Availability of other records was denied Wednesday after Blair County Judge Timothy Sullivan enforced a seal placed on the grand jury presentment by Northumberland County Senior Judge Barry F. Feudale, who presided over the jury.
Sullivan said Wednesday that in light of the grand jury investigation he granted a request by the state attorney general’s office to bypass a preliminary hearing and move the charges against Ritchey directly to common pleas court.
The case will next be considered at a status conference set for Aug. 17, and the charges then will move through the county court system, the judge said.
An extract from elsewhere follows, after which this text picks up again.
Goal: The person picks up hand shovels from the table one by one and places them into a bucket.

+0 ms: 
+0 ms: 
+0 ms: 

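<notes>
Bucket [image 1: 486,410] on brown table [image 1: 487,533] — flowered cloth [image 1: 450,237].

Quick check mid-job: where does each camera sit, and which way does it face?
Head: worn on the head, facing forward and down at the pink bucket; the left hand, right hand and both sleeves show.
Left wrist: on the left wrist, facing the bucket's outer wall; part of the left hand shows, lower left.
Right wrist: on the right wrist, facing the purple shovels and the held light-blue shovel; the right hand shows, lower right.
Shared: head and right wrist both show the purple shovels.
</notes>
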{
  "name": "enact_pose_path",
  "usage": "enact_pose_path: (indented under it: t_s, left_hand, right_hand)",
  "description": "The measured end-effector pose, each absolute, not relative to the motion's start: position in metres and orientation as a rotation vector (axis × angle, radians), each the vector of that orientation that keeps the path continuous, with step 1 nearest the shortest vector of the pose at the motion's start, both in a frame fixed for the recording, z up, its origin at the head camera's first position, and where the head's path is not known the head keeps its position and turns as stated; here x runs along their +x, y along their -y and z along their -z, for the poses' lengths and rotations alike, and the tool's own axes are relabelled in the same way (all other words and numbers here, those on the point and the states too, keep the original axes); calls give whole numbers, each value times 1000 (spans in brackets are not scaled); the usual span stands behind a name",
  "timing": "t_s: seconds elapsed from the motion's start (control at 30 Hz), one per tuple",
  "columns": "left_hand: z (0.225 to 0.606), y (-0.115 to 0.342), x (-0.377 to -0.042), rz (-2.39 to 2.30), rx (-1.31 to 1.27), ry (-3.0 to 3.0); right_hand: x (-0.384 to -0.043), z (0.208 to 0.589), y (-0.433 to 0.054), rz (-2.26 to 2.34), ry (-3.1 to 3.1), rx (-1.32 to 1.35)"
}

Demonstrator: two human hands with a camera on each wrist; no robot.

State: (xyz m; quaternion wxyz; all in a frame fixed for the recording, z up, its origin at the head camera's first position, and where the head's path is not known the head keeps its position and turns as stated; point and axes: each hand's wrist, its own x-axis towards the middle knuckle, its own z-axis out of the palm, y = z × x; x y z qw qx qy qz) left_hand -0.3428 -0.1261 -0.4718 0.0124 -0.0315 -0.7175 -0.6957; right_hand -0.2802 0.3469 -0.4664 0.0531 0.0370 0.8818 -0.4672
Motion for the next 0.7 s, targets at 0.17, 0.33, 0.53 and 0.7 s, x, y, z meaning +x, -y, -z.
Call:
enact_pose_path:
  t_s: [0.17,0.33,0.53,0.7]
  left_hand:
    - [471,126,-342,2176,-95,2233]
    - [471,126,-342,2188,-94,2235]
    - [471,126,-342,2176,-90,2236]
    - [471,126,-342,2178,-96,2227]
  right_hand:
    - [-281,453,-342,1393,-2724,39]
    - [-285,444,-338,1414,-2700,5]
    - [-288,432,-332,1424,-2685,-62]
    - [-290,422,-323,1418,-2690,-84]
No trial date has been set.
Ritchey was sentenced in November to serve four to nine years in state prison and ordered to pay $500,000 in restitution following his conviction on nine counts of theft and related charges in September.
In that case, he illegally cut timber on land and in some instances failed to pay landowners who had contracted with him for their timber. The victims included PennDOT, the Altoona City Authority and landowners in southern Blair County.